Audit trail for Bioinformatics software tools
2.8 years ago
I analyze several samples every day for variant analysis using align to reference method. For this purpose I use different Bioinformatics software such as Bowtie2/BWA, Samtools, and Freebayes. Is there a way in which I can know which version of software was used to process a particular sample. This should work like an audit trail, informing say Sample1 was aligned using bowtie2 vX.X.X, Sample2 was analysed using Bowtie2 vX.X.Y, and so on.

For example

bowtie2 --version command gives the output of Bowtie2 installed on the system as follows:

/usr/local/bin/bowtie2-align-s version 2.2.2

another approach,

samtools view -H sample.sorted.bam

@HD VN:1.0 SO:coordinate @SQ SN: reference LN: @PG ID:bowtie2 PN:bowtie2 VN:2.2.2 CL:"/usr/local/bin/bowtie2-align-s --wrapper basic-0 -x -I 0 -X 1000 --fr -p 16 --local --passthrough -1 /tmp/40466.inpipe1 -2 /tmp/40466.inpipe2"
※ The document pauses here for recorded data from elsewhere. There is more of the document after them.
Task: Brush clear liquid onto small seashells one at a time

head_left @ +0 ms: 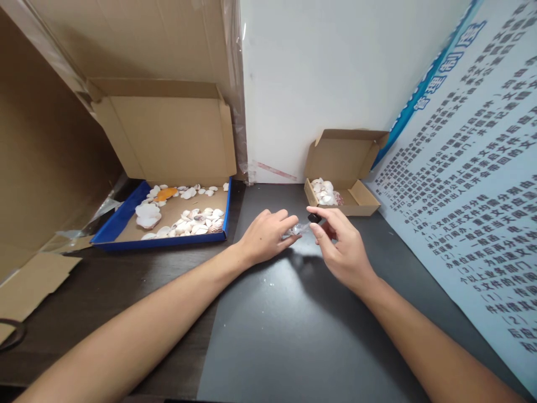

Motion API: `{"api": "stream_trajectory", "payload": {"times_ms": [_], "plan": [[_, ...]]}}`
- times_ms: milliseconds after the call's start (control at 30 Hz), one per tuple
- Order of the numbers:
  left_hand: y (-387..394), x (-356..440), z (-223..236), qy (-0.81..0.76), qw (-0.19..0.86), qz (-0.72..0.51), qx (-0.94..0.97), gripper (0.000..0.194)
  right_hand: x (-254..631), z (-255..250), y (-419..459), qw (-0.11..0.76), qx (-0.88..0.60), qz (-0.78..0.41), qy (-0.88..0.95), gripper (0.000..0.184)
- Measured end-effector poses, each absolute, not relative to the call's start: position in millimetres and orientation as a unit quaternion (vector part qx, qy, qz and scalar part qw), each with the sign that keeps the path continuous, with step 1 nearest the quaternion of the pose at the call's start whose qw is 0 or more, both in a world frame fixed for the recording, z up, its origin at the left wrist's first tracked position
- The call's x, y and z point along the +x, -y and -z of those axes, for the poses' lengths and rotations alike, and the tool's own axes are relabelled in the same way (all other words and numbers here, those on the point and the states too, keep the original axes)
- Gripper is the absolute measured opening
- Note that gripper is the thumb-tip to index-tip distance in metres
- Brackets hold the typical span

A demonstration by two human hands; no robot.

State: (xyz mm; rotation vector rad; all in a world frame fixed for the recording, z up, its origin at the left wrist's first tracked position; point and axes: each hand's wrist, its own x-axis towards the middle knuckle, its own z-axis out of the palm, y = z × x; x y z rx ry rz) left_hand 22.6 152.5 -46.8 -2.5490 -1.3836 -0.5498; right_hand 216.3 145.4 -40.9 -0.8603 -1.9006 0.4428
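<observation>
My left hand (267, 236) is closed on a small clear, shiny object (296, 229), mostly covered by the fingers, so its kind cannot be made out. Between the thumb and forefinger of my right hand (342, 249) is a small black piece that looks like a cap (314, 218). The clear object points toward the black piece; whether the two touch is hard to tell. Both hands are over the dark grey mat (319, 336), just in front of the small cardboard box (356, 210).
White shells (323, 190) lie in the small box. At left, a blue-edged box (168, 244) with its lid raised holds shells (197, 224) and an orange shell (166, 193). A white panel (335, 67) stands behind, a printed board (482, 184) at right, cardboard (33, 280) at left.
</observation>
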Motion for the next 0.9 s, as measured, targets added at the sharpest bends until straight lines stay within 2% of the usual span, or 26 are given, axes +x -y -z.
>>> {"api": "stream_trajectory", "payload": {"times_ms": [900], "plan": [[-154.9,22.5,49.3,0.513,0.065,0.197,-0.833,0.035,215.8,38.3,-143.7,0.503,-0.436,-0.197,0.72,0.019]]}}
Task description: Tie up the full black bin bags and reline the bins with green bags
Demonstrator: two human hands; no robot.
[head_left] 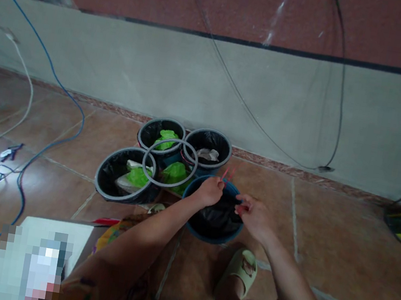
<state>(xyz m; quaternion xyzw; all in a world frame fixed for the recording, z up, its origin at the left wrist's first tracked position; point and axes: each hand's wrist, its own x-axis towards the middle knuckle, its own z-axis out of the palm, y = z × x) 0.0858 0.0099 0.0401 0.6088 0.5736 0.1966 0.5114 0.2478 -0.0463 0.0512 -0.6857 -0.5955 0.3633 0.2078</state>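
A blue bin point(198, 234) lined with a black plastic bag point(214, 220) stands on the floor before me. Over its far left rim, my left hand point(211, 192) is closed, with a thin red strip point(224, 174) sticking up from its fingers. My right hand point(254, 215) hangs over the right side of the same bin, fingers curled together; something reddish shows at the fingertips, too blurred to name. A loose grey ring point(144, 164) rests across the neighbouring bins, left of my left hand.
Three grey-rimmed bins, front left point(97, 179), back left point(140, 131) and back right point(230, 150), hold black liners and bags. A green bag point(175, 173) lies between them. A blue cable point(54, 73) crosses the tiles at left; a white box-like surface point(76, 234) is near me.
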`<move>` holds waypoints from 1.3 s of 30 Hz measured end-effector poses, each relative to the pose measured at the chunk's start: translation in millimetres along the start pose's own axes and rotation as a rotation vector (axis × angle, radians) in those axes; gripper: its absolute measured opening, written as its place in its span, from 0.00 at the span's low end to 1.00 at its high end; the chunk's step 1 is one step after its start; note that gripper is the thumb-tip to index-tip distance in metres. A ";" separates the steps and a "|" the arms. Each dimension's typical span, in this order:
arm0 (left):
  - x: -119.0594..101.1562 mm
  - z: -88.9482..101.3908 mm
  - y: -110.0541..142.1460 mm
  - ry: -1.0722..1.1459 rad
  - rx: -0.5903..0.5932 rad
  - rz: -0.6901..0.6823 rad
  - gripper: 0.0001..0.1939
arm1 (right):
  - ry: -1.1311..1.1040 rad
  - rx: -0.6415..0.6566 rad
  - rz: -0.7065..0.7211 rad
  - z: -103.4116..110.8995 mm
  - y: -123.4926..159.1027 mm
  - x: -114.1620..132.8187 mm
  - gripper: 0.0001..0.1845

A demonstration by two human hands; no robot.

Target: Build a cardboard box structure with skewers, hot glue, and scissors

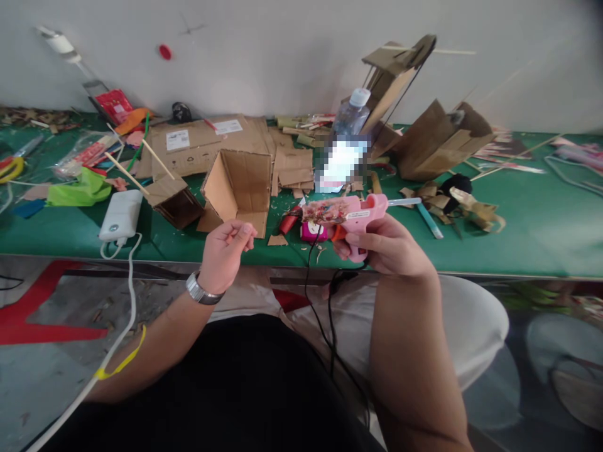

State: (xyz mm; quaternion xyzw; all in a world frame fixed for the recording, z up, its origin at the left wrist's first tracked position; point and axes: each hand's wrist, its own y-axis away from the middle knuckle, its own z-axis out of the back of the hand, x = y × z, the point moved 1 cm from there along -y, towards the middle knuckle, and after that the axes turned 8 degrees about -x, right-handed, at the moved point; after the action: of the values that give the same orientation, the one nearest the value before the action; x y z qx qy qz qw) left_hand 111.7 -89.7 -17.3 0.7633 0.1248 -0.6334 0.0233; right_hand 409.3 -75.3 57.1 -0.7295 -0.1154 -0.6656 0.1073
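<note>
My right hand (396, 245) is wrapped round the grip of a pink hot glue gun (362, 216), its nozzle end pointing left and crusted with dried glue and scraps. A clear glue stick (404, 202) sticks out of the gun's back. My left hand (229, 251) is closed in a pinch at the table's near edge; anything between the fingertips is too small to make out. Just beyond it stands an open-sided cardboard box (252, 182). To its left lies a smaller cardboard box (176, 204) with thin wooden sticks on it.
A white power strip (121, 215) lies at the left on the green table (494, 238). Behind the gun are a plastic bottle (351, 116) and a bright, blurred-out screen (340, 164). A cardboard structure (438, 141) stands at the right. Dark cables (332, 326) hang over my lap.
</note>
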 end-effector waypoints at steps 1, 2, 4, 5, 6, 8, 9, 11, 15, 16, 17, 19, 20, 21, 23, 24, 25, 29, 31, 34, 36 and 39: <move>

Both these commands do not tell that Sample1 was processed using bowtie2, Sample2 was processed using Bowtie2 and so on.

I would like to get an audit trail, where I will know for each software which version was used to process which sample.


You could capture this information (bowtie2 --version) in your analysis master logs for projects. Unix command script can capture all interactive dialog from a terminal sessions. Standard error and standard output logs captured from the analysis should include this information and can be saved.

You could also use a workflow system like snakemake to capture/automate your interactions and log those actions.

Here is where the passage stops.